ASSIGNMENT ▸
Starting at the line with "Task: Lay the" and ending at the line with "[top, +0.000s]", print exactly the lines of the entries below. Pictures do not belong in the copy.

DATA IN THIS EXERCISE ▸

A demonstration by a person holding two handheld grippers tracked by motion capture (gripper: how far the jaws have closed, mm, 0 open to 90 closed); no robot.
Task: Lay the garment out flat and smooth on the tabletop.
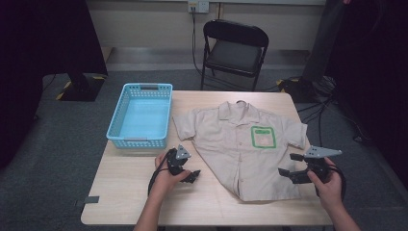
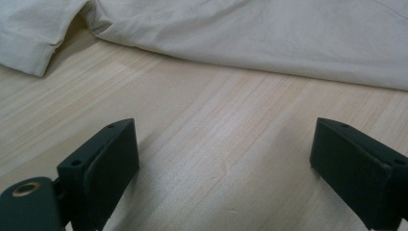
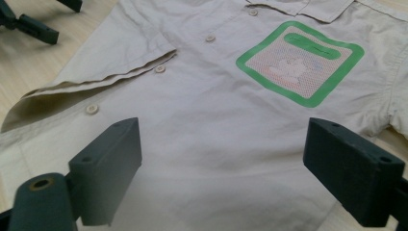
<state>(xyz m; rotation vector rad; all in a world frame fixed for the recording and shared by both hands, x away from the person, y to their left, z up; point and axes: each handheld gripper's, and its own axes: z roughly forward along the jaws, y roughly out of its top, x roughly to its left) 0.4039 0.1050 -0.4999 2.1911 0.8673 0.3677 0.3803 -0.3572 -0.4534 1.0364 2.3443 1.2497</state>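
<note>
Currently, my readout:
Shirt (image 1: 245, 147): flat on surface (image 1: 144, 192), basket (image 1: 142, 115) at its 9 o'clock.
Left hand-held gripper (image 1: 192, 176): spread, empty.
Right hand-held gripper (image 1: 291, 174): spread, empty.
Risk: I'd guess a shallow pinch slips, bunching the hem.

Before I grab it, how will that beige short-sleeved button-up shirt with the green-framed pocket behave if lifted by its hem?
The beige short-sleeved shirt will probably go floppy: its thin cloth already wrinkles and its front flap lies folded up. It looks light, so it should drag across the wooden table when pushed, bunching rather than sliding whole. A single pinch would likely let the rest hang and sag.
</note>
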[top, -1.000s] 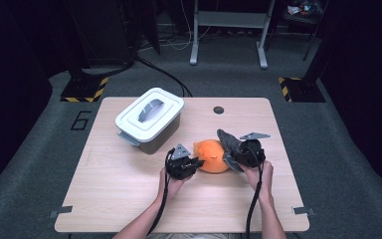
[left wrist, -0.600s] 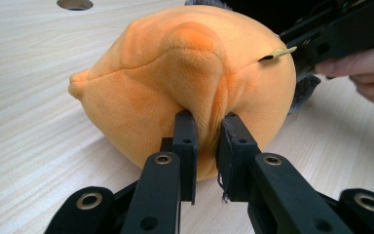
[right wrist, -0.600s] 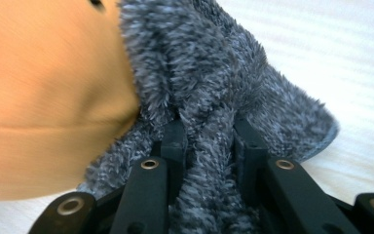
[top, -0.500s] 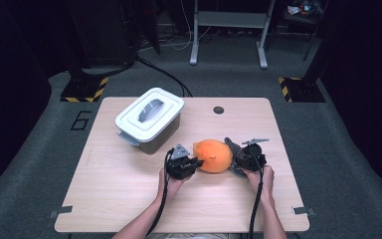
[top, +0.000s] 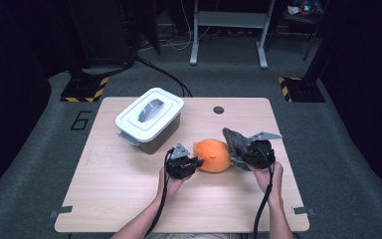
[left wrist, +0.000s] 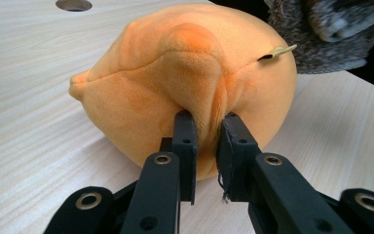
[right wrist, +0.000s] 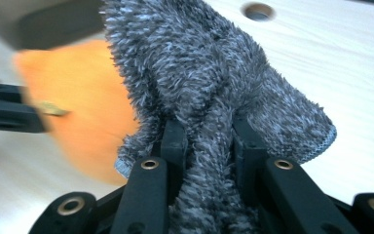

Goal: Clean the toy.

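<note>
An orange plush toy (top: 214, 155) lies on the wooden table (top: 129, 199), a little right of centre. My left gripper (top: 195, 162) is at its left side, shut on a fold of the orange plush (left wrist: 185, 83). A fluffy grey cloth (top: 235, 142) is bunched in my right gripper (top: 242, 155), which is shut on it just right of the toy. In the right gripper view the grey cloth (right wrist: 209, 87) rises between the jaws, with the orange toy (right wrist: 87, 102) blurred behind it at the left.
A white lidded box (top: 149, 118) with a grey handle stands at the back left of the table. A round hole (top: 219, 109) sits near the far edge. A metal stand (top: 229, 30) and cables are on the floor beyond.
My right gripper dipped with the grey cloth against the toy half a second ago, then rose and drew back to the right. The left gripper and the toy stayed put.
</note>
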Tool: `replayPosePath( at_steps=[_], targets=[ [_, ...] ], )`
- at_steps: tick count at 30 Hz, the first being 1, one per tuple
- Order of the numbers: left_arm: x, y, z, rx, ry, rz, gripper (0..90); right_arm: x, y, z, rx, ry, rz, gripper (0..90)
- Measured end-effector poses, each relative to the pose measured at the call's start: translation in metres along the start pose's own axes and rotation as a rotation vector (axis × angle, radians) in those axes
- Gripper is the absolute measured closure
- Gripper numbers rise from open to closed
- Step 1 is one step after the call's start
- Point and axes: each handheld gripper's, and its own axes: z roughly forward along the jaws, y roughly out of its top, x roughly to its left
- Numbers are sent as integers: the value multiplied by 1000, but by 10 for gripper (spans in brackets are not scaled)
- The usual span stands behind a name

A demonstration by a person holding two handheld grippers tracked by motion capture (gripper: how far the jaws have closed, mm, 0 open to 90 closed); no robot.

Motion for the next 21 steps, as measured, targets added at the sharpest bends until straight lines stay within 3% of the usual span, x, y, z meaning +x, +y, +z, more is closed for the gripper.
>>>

REPLY ▸
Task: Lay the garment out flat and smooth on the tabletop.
<state>(xyz m; rotation vector rad; all in a world frame fixed for the recording and shared by both hands, x away from the person, y to their left, z up; point and axes: each handheld gripper's, and its own axes: z roughly forward along the jaws, y roughly out of its top, x roughly to its left) 0.4039 0.1050 -0.4999 2.1911 0.8673 0.3677 0.3803 -0.3572 -0.4534 1.0364 2.3443 1.2497</state>
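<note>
Currently, my readout:
Shirt (image 1: 245, 147): flat on surface (image 1: 144, 192), basket (image 1: 142, 115) at its 9 o'clock.
Left hand-held gripper (image 1: 192, 176): spread, empty.
Right hand-held gripper (image 1: 291, 174): spread, empty.
Risk: I'd guess a shallow pinch slips, bunching the hem.

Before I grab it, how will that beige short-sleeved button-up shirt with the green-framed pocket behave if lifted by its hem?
The beige short-sleeved shirt will probably go floppy: its thin cloth already wrinkles and its front flap lies folded up. It looks light, so it should drag across the wooden table when pushed, bunching rather than sliding whole. A single pinch would likely let the rest hang and sag.
</note>
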[top, -1.000s] 
[left wrist, -0.600s] 
[right wrist, -0.600s] 
[top, -0.500s] 
[top, +0.000s] 

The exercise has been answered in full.